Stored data
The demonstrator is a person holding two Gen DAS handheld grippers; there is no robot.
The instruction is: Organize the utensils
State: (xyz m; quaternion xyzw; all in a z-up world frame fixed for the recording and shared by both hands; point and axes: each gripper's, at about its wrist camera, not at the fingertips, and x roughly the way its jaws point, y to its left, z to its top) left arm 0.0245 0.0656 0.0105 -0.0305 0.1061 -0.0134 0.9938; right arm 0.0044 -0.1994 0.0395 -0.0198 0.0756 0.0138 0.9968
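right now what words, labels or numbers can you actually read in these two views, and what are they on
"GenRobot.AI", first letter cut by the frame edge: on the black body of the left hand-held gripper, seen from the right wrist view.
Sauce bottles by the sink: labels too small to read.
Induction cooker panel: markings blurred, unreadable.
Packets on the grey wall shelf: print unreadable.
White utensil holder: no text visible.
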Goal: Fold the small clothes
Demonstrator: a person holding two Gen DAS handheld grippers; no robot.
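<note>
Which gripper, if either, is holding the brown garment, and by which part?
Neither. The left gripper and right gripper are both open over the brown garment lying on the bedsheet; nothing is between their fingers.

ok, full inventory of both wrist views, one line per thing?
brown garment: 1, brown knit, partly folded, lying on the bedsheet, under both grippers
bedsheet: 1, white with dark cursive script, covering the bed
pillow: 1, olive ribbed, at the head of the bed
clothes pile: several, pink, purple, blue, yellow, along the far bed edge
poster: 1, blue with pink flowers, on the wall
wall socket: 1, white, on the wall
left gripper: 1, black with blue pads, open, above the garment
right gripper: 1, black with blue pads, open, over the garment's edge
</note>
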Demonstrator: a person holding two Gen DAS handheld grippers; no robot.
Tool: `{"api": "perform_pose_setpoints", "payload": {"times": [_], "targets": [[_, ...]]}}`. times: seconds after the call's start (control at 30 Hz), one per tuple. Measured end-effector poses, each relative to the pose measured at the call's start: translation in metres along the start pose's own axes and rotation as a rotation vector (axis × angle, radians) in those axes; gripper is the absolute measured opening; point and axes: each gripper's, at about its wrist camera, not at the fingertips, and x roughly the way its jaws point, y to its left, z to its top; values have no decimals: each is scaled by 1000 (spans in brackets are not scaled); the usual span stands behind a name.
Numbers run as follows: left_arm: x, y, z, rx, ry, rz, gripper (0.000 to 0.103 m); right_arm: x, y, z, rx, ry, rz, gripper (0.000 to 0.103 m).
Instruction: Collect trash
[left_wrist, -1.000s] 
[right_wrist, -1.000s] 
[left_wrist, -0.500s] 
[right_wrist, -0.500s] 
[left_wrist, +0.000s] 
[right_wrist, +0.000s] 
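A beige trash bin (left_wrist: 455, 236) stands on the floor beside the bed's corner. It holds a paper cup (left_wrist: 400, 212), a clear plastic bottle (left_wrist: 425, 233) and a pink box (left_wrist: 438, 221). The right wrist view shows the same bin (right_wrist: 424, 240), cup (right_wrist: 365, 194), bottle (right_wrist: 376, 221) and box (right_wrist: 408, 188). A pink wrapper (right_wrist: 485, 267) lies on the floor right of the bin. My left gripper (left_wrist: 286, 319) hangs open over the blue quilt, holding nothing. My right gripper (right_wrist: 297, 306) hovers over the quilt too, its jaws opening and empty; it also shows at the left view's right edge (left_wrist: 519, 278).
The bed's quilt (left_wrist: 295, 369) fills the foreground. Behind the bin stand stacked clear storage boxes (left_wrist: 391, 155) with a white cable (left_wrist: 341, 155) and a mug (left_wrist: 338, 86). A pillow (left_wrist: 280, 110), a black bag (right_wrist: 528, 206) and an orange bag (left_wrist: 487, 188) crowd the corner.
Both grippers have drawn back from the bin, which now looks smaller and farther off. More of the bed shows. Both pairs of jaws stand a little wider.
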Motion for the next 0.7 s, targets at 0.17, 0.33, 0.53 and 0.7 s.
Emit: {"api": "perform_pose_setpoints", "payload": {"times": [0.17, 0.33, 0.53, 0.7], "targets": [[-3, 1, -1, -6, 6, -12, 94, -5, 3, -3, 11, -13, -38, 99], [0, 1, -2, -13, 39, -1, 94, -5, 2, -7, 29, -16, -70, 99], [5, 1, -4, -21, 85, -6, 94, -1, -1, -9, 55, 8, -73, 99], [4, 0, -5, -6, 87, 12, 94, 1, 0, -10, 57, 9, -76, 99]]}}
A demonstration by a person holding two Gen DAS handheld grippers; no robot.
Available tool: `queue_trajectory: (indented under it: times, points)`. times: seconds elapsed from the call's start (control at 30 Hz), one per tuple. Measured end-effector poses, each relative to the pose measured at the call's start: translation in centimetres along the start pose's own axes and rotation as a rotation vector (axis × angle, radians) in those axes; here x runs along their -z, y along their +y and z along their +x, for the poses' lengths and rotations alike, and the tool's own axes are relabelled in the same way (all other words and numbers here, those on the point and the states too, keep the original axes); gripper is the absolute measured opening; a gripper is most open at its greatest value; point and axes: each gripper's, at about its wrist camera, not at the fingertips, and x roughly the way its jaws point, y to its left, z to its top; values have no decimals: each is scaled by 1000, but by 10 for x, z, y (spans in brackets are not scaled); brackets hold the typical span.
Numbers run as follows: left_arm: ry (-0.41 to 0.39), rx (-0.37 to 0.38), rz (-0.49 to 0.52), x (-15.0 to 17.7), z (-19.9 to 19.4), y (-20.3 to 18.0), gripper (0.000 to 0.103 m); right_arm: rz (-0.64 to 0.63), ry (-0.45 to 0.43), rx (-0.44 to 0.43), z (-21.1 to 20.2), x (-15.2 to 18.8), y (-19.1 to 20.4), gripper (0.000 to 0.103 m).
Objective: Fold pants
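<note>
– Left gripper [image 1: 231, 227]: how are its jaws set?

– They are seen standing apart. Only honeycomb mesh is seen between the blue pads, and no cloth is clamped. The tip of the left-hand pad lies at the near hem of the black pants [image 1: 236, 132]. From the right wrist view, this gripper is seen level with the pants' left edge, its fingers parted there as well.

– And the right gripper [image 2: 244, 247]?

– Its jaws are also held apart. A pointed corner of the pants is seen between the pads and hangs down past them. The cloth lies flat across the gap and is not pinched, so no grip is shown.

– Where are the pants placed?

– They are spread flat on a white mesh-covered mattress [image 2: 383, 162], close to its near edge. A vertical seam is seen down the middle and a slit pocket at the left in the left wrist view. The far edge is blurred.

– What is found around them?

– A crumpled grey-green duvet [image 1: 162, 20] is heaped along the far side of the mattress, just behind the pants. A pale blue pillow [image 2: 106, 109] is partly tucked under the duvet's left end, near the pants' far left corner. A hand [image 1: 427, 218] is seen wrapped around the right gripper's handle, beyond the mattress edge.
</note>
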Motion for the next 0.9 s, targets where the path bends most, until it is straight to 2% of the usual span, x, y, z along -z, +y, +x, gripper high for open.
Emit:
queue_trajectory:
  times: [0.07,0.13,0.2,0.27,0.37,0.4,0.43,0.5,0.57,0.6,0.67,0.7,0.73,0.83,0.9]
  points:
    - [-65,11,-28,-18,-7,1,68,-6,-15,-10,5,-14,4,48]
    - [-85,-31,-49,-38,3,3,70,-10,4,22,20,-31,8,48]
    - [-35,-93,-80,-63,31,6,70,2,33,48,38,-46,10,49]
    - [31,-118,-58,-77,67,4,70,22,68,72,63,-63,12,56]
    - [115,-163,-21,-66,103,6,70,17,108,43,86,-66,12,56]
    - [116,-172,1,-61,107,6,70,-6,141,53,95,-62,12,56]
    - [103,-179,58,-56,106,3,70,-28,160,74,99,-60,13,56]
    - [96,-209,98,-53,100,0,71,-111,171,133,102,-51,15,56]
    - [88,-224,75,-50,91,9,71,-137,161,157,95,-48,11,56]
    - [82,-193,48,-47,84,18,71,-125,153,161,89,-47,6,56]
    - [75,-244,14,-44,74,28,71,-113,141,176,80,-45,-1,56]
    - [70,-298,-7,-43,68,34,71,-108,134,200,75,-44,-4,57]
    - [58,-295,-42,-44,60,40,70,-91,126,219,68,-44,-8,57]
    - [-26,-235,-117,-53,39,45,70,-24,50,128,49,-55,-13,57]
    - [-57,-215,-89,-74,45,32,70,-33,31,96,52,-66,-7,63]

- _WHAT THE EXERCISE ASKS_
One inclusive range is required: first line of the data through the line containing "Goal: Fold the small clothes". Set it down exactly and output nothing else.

- _FINISHED EXERCISE_
The demonstrator is a person holding two Gen DAS handheld grippers; there is no robot.
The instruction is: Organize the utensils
State: (xyz m; quaternion xyzw; all in a z-up world frame fixed for the recording and shared by both hands; point and axes: each gripper's, at about its wrist camera, not at the fingertips, and x roughly the way its jaws point, y to its left, z to its top) left arm 0.0245 0.0656 0.0105 -0.0305 0.1061 -0.0134 0.9938; right arm 0.0044 -0.1994 0.0395 -0.0198 0.0756 0.0138 0.9968
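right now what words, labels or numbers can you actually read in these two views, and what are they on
"GenRobot.AI", first letter cut by the frame edge: on the black body of the left hand-held gripper, seen from the right wrist view.
Sauce bottles by the sink: labels too small to read.
Induction cooker panel: markings blurred, unreadable.
Packets on the grey wall shelf: print unreadable.
White utensil holder: no text visible.
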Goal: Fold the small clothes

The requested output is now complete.